In patients with pulmonary hypertension, the increase in pulmonary vascular resistance impacts the RV. Analogous to chronic obstructive pulmonary diseases (COPD), which are defined by an increased resistance to airflow, the right ventricle is challenged when working against an increased resistance to blood flow. The increase in resistance can be in close proximity to the RV outflow tract as in the setting of pulmonary artery stenosis or central pulmonary artery blood clots and modeled by main pulmonary artery banding (PAB), however, in patients with PAH the structural changes occur in nearly all of the small pulmonary arteries, accounting for the resistance that the RV pumps against. A second component that changes the response of the RV to increased blood flow resistance is the quality or behavior of the Windkessel of the large central pulmonary vessels [12]. Briefly, the arterial side of the lung circulation consists of the central, large capacitance vessels and the small precapillary resistance vessels. The capacitance vessels or conduit arteries can expand and decrease the flow wave energy that is transmitted to the resistance vessels and capillaries.
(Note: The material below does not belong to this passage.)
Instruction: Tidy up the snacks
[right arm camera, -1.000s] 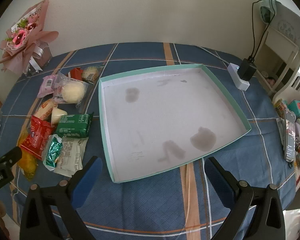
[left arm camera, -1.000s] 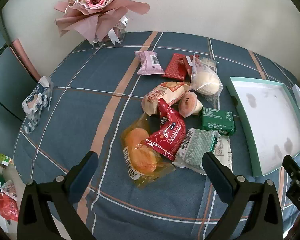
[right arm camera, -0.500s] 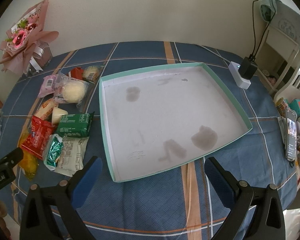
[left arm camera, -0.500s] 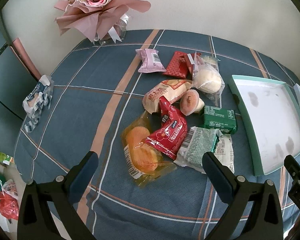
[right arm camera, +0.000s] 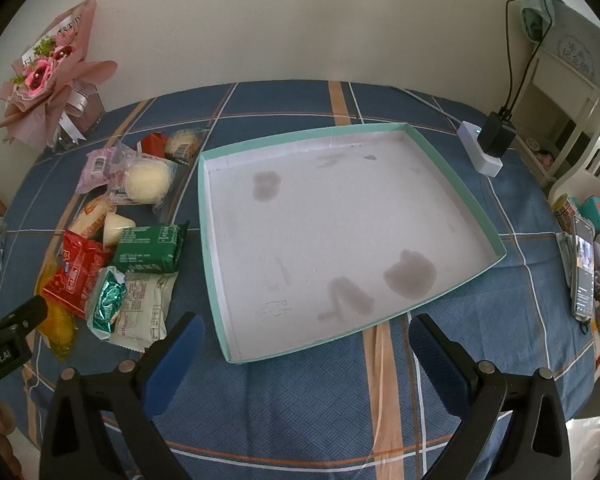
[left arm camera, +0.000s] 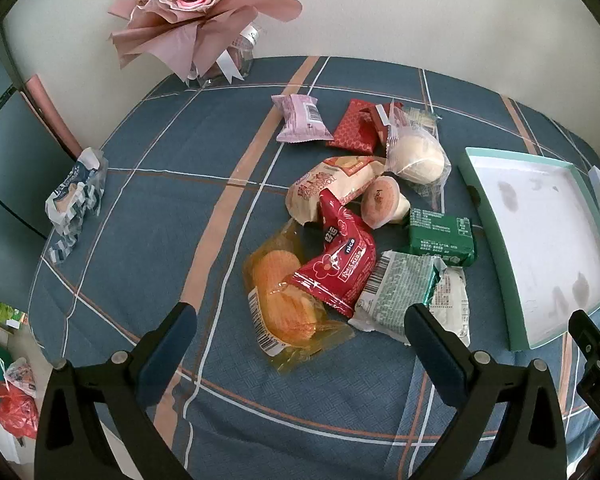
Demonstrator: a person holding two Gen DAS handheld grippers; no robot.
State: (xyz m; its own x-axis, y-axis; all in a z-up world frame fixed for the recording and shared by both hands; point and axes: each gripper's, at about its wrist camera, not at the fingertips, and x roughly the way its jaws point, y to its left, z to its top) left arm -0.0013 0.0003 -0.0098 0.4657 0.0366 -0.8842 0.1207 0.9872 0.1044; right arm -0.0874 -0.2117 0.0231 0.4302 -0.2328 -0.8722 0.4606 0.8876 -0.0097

In pulmonary hypertension the conduit arteries become stiff and less compliant. As the pressure within the RV cavity rises, so does the RV wall stress. Wall stress is inversely proportional to wall thickness. A robustly muscular RV, as in patients with Eisenmenger physiology, experiences less severe wall stress than a less muscularized “stretched” RV. Increased wall stress will also compromise the perfusion of the RV muscle. The schematic below (Fig. 13.1) integrates these various failure components. This schematic entails two causality concepts that are still hypothetical: (1) that RV stress and strain lead to neurohormonal activation and (2) that factors which we designate as “intrinsic to the myocardium” are of pathogenetic importance, and thus contribute to RV failure development and/or progression.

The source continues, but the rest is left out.